Coming into this season, after the Jota and Thiago transfers last summer, I thought we were going to be watching the deepest, most talented team in recent Liverpool history. It felt like this was a squad that would go toe-to-toe with Manchester City for the Premier League title and go deep in the Champions League, a squad that could win it all again.
Of course, what we ended up seeing instead was an injury crisis of unprecedented scope. Klopp, who prefers to rely on settled squads with consistent patterns of play, had to field an ever growing list of players and combinations just to get bodies onto the field. In the end, after everything this team endured—from the mental difficulties of being isolated to the physical demands of the fixture list coupled with injuries and illness—finishing third is an amazing accomplishment.
We started this season as PL winners, believed for a while that we could win it again this year, saw it all crumble real fast, gave up hope of European football next season, and then regained some last-minute hope as we were pushed over the line running on fumes. I’d say this is what Liverpool fandom always feels like, but even then this has been a particularly torturous emotional arc.
The thing is, though, I never for a second lost the love and fondness I have for this group of players. I saw them go through some real lows, and felt each event like it was happening to me. And I came out feeling compassion for what they went through and admiration for their grit. It takes a special coach and set of personalities to build this sort of emotional bond with a fan who lives on another continent. A fan who spent a drunken night on a rooftop in New Delhi in March tearfully explaining our downward spiral to a bunch of mildly interested friends. First, they lost Virgil. Then they lost Joe! Then Hendo! That’s too much! No one deserves that much misfortune! But they’re still running, and fighting, and persevering!

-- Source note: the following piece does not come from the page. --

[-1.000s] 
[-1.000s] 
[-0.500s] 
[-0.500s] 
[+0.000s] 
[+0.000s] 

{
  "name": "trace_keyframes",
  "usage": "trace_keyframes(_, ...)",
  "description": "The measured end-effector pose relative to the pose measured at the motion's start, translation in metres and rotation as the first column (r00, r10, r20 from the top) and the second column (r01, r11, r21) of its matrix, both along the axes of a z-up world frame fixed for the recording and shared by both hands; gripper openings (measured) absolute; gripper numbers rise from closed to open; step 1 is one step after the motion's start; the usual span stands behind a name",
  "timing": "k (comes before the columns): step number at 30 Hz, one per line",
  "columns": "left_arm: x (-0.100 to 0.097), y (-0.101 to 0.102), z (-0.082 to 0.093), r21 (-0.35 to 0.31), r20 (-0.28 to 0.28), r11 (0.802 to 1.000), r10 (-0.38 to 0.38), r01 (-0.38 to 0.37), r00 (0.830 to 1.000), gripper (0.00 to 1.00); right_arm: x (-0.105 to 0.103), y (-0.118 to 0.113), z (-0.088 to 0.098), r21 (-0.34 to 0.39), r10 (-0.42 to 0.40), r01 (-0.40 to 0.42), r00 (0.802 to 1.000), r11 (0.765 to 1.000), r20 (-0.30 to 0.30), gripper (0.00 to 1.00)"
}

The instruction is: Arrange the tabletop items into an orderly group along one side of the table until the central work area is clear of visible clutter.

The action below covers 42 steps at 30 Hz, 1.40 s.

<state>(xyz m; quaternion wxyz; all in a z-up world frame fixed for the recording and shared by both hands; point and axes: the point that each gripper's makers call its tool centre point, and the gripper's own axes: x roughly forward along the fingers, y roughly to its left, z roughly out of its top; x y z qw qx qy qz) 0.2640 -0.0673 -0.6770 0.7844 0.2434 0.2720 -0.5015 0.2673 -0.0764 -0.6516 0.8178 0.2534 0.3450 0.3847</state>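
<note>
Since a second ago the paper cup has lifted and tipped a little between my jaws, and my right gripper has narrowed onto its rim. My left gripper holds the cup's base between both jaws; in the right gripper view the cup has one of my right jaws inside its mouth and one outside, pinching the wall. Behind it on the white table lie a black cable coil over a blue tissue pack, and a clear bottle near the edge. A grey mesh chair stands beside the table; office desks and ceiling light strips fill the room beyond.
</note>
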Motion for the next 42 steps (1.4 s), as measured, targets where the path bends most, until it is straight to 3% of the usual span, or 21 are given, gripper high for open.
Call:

For Liverpool Football Club as a corporate machine, on the other hand—the one that tried to found a Super League, to access government funds to pay staff, and have consistently treated the women’s team like trash—there’s far less positive to take from the past year. And the cruel reality is that sustained success at the highest levels seems more or less impossible without having calculating and predatory billionaires at the helm. That’s what capitalism has made of modern sport and it’s something I, a lowly fan, can’t do a lot to change on my own. But it’s something that maybe the fans, players, referees, staff, and all the rest can challenge over time, the way they bullied the Super League off John Henry’s to-do list.
As far as the players are concerned, though, there really is so much to love about this season—the arrival of Thiago, the sensation that is Diogo Jota, beating United 4-2, Mo Salah’s abundance of goals, Alisson’s goal, Fabinho’s importance, the now universal acceptance of Jordan Henderson as a remarkable leader. And finishing third in the league table. Somehow. In spite of everything.
It seems dumb to say I feel tired while Andy Robertson lives and breathes and runs up and down the left wing, but mostly today I’m immensely grateful that I get to watch this team once or twice a week and to root for them.